● Required action
Transcribe the data below in full, exactly.

(Beginning of Provided data)

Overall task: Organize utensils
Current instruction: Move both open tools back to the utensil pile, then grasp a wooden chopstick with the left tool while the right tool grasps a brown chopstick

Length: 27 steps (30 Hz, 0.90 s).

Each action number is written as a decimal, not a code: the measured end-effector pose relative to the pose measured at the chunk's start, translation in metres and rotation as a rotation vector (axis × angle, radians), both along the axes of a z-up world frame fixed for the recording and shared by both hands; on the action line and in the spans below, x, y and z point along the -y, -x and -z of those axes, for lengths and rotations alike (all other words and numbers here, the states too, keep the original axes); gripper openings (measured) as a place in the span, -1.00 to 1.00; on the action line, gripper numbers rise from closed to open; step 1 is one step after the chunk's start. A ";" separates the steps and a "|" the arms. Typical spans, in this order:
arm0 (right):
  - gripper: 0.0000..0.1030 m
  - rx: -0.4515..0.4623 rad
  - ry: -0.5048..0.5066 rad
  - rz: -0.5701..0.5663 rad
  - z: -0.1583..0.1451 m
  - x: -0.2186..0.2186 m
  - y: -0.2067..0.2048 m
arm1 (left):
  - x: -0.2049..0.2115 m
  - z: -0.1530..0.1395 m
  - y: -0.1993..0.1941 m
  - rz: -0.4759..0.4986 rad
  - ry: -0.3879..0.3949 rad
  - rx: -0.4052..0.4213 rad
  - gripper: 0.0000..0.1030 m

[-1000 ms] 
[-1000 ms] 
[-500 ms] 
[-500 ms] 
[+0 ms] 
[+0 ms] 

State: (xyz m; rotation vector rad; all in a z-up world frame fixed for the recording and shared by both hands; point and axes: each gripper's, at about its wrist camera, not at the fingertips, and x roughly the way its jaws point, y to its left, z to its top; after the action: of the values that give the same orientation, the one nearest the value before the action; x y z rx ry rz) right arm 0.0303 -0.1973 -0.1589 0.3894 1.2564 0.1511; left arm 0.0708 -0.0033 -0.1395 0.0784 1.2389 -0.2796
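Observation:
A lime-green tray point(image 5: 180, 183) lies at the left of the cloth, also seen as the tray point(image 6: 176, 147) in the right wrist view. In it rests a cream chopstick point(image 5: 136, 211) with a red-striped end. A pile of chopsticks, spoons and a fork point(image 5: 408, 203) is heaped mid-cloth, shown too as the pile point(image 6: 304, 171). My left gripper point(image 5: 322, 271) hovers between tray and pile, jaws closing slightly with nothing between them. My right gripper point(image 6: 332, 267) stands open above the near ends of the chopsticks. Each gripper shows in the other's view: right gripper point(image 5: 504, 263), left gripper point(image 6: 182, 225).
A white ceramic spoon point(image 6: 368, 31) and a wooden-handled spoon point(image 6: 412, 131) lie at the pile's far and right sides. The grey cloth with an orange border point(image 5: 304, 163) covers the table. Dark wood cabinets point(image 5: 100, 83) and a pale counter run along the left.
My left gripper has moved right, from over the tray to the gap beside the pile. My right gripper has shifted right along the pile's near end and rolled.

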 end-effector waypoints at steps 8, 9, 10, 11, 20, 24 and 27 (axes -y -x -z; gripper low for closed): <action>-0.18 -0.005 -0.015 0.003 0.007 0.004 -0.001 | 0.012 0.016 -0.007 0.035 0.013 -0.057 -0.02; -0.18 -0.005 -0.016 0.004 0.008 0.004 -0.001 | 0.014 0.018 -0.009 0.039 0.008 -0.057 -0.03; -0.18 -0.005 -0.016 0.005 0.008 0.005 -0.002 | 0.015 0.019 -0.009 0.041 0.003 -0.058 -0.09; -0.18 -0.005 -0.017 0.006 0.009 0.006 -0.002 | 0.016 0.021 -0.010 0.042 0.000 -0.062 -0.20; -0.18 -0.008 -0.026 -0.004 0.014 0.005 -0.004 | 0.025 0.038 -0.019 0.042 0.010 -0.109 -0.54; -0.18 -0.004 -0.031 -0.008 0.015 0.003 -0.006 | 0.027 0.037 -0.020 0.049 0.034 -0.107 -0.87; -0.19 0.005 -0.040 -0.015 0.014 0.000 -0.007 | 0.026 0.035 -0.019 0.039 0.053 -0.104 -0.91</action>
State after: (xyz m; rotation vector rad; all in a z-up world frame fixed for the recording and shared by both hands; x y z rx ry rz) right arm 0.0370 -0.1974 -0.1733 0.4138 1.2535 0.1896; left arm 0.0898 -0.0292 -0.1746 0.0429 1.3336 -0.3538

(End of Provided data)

● Result of the exercise
Overall task: Organize utensils
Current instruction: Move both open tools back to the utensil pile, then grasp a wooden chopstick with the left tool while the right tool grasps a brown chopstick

Length: 27 steps (30 Hz, 0.90 s).

Each action number is written as a decimal, not a code: the measured end-effector pose relative to the pose measured at the chunk's start, translation in metres and rotation as a rotation vector (axis × angle, radians), both along the axes of a z-up world frame fixed for the recording and shared by both hands; on the action line and in the spans below, x, y and z point along the -y, -x and -z of those axes, for lengths and rotations alike (all other words and numbers here, the states too, keep the original axes); gripper openings (measured) as a place in the span, -1.00 to 1.00; on the action line, gripper numbers rise from closed to open; step 1 is one step after the chunk's start. A ";" separates the steps and a "|" the arms. Typical spans, in this order:
arm0 (right):
  - gripper: 0.0000..0.1030 m
  - rx: -0.4515..0.4623 rad
  - ry: -0.5048..0.5066 rad
  - rz: -0.5701..0.5663 rad
  - z: -0.1583..0.1451 m
  - x: -0.2186..0.2186 m
  - y: -0.2067..0.2048 m
arm1 (left):
  - x: -0.2049..0.2115 m
  - z: -0.1530..0.1395 m
  - y: -0.1993..0.1941 m
  - rz: -0.4759..0.4986 rad
  - ry: -0.3879..0.3949 rad
  - rx: -0.4052..0.4213 rad
  - gripper: 0.0000..0.1030 m

[-1000 ms] 
[-1000 ms] 
[-500 ms] 
[-500 ms] 
[+0 ms] 
[+0 ms] 

State: (xyz m; rotation vector rad; all in a z-up world frame fixed for the recording and shared by both hands; point and axes: each gripper's, at about its wrist camera, not at the fingertips, and x roughly the way its jaws point, y to its left, z to its top; after the action: of the values that give the same orientation, the one nearest the value before the action; x y z rx ry rz) right arm 0.0303 -0.1973 -0.1589 0.3894 1.2564 0.1511; left arm 0.0708 -0.0033 -0.1395 0.0784 1.2389 -0.2796
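Observation:
A lime-green tray point(image 5: 180, 183) lies at the left of the cloth, also seen as the tray point(image 6: 176, 147) in the right wrist view. In it rests a cream chopstick point(image 5: 136, 211) with a red-striped end. A pile of chopsticks, spoons and a fork point(image 5: 408, 203) is heaped mid-cloth, shown too as the pile point(image 6: 304, 171). My left gripper point(image 5: 322, 271) hovers between tray and pile, jaws closing slightly with nothing between them. My right gripper point(image 6: 332, 267) stands open above the near ends of the chopsticks. Each gripper shows in the other's view: right gripper point(image 5: 504, 263), left gripper point(image 6: 182, 225).
A white ceramic spoon point(image 6: 368, 31) and a wooden-handled spoon point(image 6: 412, 131) lie at the pile's far and right sides. The grey cloth with an orange border point(image 5: 304, 163) covers the table. Dark wood cabinets point(image 5: 100, 83) and a pale counter run along the left.
My left gripper has moved right, from over the tray to the gap beside the pile. My right gripper has shifted right along the pile's near end and rolled.
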
 end-effector waypoints at steps 8, 9, 10, 11, 20, 24 and 27 (axes -y -x -z; gripper low for closed): <action>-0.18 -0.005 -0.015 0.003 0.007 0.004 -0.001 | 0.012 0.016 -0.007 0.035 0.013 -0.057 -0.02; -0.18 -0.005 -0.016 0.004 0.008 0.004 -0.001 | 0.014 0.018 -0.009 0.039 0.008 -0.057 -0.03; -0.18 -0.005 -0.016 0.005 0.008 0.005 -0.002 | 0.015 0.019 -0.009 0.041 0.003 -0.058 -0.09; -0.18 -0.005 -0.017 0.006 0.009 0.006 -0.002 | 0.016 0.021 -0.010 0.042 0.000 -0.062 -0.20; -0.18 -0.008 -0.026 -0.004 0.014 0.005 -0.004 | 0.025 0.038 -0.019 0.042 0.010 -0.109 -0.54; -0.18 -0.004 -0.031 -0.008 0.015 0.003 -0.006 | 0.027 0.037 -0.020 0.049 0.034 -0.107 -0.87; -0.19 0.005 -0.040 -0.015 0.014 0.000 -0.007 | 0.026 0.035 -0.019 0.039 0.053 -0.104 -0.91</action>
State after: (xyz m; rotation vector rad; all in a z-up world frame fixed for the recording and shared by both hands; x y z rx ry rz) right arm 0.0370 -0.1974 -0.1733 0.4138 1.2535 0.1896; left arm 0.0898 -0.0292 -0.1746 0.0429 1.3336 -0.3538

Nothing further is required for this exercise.